# Où acheter iPhone 7 ou 8 NEUF



## yanker_man (2 Novembre 2022)

Bonjour à tous,

Je tente ma chance ici pour savoir si une personne sait où il serait possible d'acheter encore un iPhone 7 ou 8 mais NEUF ? J'insiste sur ce point que je souhaite qu'il soit neuf, et pas d'occasion ou reconditionné

Je me doute que trouver du neuf sur ces 2 produits doit être difficile désormais mais vu que ce sont des modèles qui vieillissent... mais si vous connaissez un site internet ou une boutique je suis preneur.
J'ai déjà fait le tour d'un certain nombre de sites (Ebay, Rakuten, Apple, le bon coin, rue du commence, etc...) on trouve souvent de l'occasion ou du reconditionné ; à un moment je suis tombé sur des trucs douteux coté neuf.

Je suppose que certain me diront à juste titre d'acheter un iPhone SE 2022  ils ont raison mais c'est pour ma compagne qui veut absolument du rose ou rose or, donc impossible de le trouver sur du SE. Donc malheureusement obligé de se rabattre sur du 7 ou 8 malgré l'obsolescence qui arrive à grand pas...


----------



## MrTom (2 Novembre 2022)

Hello,

Ces iPhones ne sont plus fabriqués, cela devient compliqué.
Il y a la couleur lavande sur les iPhone 14 si tu veux.


----------



## love_leeloo (2 Novembre 2022)

tout ca pour mettre une coque autour 

PS : j'ai acheté un iPad rose car c'était le moins cher, une fois la coque en place ... on ne voit plus le rose


----------



## daffyb (2 Novembre 2022)

yanker_man a dit:


> Bonjour à tous,
> 
> Je tente ma chance ici pour savoir si une personne sait où il serait possible d'acheter encore un iPhone 7 ou 8 mais NEUF ? J'insiste sur ce point que je souhaite qu'il soit neuf, et pas d'occasion ou reconditionné
> 
> ...


Je te souhaite bien de la chance car 
1- tu cherches un truc neuf qui n'est plus commercialisé depuis un certain temps
2- et en plus tu veux une couleur spécifique !!

Et sinon, pourquoi absolument du neuf ?


----------



## yanker_man (2 Novembre 2022)

love_leeloo a dit:


> tout ca pour mettre une coque autour
> 
> PS : j'ai acheté un iPad rose car c'était le moins cher, une fois la coque en place ... on ne voit plus le rose


Bon malheureusement il n’y aura pas de coque en plus  sinon ça aurai pu régler le problème


----------



## yanker_man (2 Novembre 2022)

daffyb a dit:


> Je te souhaite bien de la chance car
> 1- tu cherches un truc neuf qui n'est plus commercialisé depuis un certain temps
> 2- et en plus tu veux une couleur spécifique !!
> 
> Et sinon, pourquoi absolument du neuf ?


Oui en effet je pense que c’est quasi mission impossible, c’est pour ça que je tente ma chance ici.

Je préconise le neuf pour pleins de raisons : pas de rayures ou d’autres dégâts , batterie en bon état (même si ça peut ce changer mais c’est toujours un coup en plus), de mauvaise expérience avec le reconditionné par le passé, le prix qui est au final intéressant pour ces vieux modèles ( si on le trouve en neuf) et pour finir c’est un cadeau.


----------



## Croustibapt (4 Novembre 2022)

Un iPhone qu'on aura laissé dans une boite sous blister pendant 6 ans n'aura pas une bonne batterie.
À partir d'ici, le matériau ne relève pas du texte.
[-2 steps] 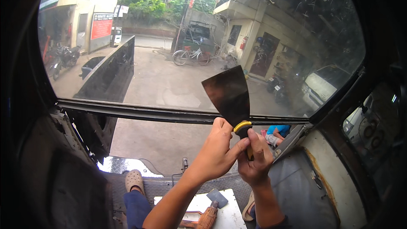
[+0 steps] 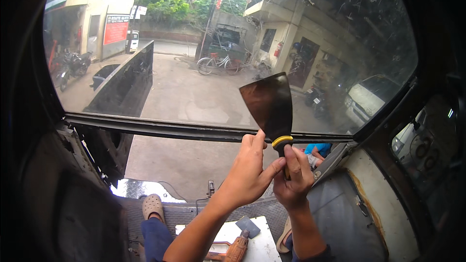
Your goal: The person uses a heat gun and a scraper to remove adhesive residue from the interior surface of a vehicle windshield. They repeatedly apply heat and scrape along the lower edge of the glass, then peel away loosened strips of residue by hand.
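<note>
My right hand [image 2: 294,179] is wrapped round the black-and-yellow handle of a wide putty knife [image 2: 270,106]. Its dark blade points up, tilted a little to the left, in front of the glass. My left hand [image 2: 248,172] is closed beside the knife's neck, its thumb against the handle and its fingertips near the blade's base; its palm side is hidden. Below my arms, an orange pistol-shaped power tool [image 2: 238,248] lies on a white board [image 2: 264,225], with a flat grey square piece [image 2: 248,226] at its front end.
A large window pane [image 2: 194,92] with a black lower frame [image 2: 194,129] spans ahead. Beneath it is an opening to the pavement, where a person in blue [image 2: 318,150] sits at the right. Outside are a hinged-out dark panel [image 2: 124,82], a bicycle [image 2: 218,63] and motorcycles. My feet flank the board.
The putty knife has shifted slightly right and its blade has turned a little more upright. My left fingertips have risen slightly beside it.
</note>
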The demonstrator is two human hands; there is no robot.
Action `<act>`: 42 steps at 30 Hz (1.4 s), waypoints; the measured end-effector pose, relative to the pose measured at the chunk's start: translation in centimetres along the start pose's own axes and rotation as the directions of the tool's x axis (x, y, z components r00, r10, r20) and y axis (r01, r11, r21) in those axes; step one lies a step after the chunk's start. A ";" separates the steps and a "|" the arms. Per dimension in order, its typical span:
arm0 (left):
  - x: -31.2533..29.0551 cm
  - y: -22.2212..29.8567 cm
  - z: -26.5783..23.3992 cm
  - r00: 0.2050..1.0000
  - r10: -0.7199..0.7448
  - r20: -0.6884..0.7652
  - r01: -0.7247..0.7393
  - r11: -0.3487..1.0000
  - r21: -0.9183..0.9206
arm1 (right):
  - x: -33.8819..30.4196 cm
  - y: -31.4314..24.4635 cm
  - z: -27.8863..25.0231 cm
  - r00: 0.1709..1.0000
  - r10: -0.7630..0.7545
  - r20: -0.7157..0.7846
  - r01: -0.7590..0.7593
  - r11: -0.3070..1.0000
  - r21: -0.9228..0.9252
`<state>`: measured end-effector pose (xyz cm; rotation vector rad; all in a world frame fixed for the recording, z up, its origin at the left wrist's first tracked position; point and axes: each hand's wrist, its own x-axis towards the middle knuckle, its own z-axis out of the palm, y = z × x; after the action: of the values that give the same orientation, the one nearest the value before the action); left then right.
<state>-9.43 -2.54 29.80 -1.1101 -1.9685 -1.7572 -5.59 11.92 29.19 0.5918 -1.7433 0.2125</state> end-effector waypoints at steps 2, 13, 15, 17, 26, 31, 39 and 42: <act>-0.3 -0.1 0.5 0.996 -0.012 -0.088 0.014 1.000 0.019 | 0.8 1.1 0.2 0.997 -0.079 -0.023 0.073 0.975 -0.209; -0.9 -2.7 -1.9 0.990 -0.131 -0.058 0.134 0.990 0.046 | 1.8 3.9 3.1 0.996 -0.015 -0.086 0.005 0.993 -0.118; -0.9 -2.7 -2.1 0.988 -0.143 -0.050 0.146 0.988 0.049 | 1.9 3.8 3.4 0.994 -0.045 -0.103 0.037 0.996 -0.079; -1.0 -2.7 -2.2 0.987 -0.152 -0.049 0.153 0.988 0.035 | 1.8 3.5 3.4 0.996 -0.040 -0.084 0.032 0.995 -0.093; -1.2 -3.4 -2.6 0.988 -0.146 -0.052 0.147 0.989 0.025 | 1.3 3.0 3.9 0.996 -0.008 -0.092 0.001 0.997 -0.071; -1.3 -3.6 -2.8 0.986 -0.153 -0.059 0.156 0.987 0.040 | 1.4 2.5 3.9 0.997 0.014 -0.078 -0.018 0.999 -0.046; -1.3 -3.5 -2.8 0.985 -0.171 -0.040 0.172 0.984 0.036 | 1.5 1.7 3.8 0.997 0.027 -0.077 -0.031 0.998 -0.057; -1.2 -3.6 -2.8 0.986 -0.162 -0.041 0.163 0.986 0.023 | 1.5 1.6 4.0 0.996 0.043 -0.080 -0.046 0.998 -0.041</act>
<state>-11.86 -5.47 27.04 -0.9228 -2.1049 -1.8115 -10.00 11.09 29.82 0.5070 -1.6816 0.2260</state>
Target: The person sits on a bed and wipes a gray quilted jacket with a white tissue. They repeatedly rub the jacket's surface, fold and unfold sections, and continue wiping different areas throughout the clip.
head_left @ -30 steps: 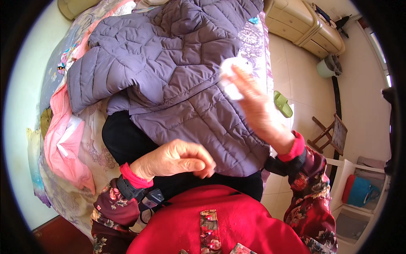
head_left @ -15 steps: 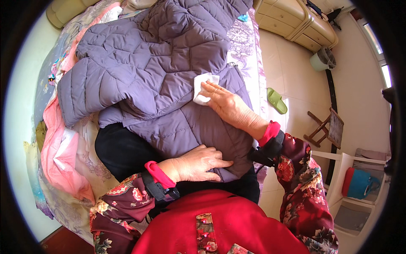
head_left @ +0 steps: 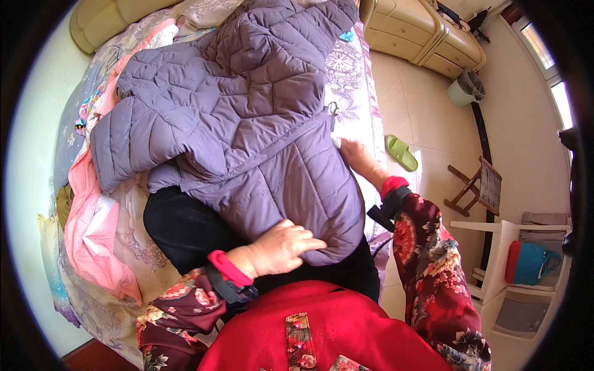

Au contraire elle sera probablement morte.


----------



## yanker_man (4 Novembre 2022)

Croustibapt a dit:


> Un iPhone qu'on aura laissé dans une boite sous blister pendant 6 ans n'aura pas une bonne batterie. Au contraire elle sera probablement morte.


ce n'est pas faux pour la batterie  au pire ça sera le seul élément à changer

Après je me dis que  ça serait mieux d'acheter un iPhone SE 2022 et de le repeindre en couleur rose OU d'acheter un chassis d'iPhone 8 or/rose qui semble intercompatible entre les 2 modèles (mais la personne pour qui il est destiné n'est pas de coque et ne veux de skin à coller)

Je vais me renseigner dans des boutiques de customisation/réparation pour voir la viabilité ; si vous avez avis je suis preneur


----------



## love_leeloo (4 Novembre 2022)

franchement le SE en lumière stellaire est superbe.
je ne vois pas ce que ta compagne pourrait lui reprocher.
ça serait vraiment un caprice et bien dommage de le repeindre, pour un résultat ultra douteux.
si elle ne veut pas de cet iPhone c'est qu'elle se fiche d'avoir un iPhone, autant prendre un Android, et là du rose il doit bien y en avoir 

ma femme a un 8 en version Gold, elle l'adore, mais si demain je lui prend un SE en Stellaire elle sera ravie


----------



## daffyb (4 Novembre 2022)

love_leeloo a dit:


> franchement le SE en lumière stellaire est superbe.
> je ne vois pas ce que ta compagne pourrait lui reprocher.
> ça serait vraiment un caprice et bien dommage de le repeindre, pour un résultat ultra douteux.
> si elle ne veut pas de cet iPhone c'est qu'elle se fiche d'avoir un iPhone, autant prendre un Android, et là du rose il doit bien y en avoir
> ...


Ma fille voudra bien t'échanger son iPhone 7 128OGo Rose contre n'importe quoi de plus récent


----------



## yanker_man (4 Novembre 2022)

love_leeloo a dit:


> franchement le SE en lumière stellaire est superbe.
> je ne vois pas ce que ta compagne pourrait lui reprocher.
> ça serait vraiment un caprice et bien dommage de le repeindre, pour un résultat ultra douteux.
> si elle ne veut pas de cet iPhone c'est qu'elle se fiche d'avoir un iPhone, autant prendre un Android, et là du rose il doit bien y en avoir
> ...


Je teste juste les possibilités de l’avoir en rose, elle sera sûrement obligée de prendre le lumiere stellaire ; mais ça se trouve pour peu d’argent on peut changer ça (mais en effet il faut que le résultat soit satisfaisant)


----------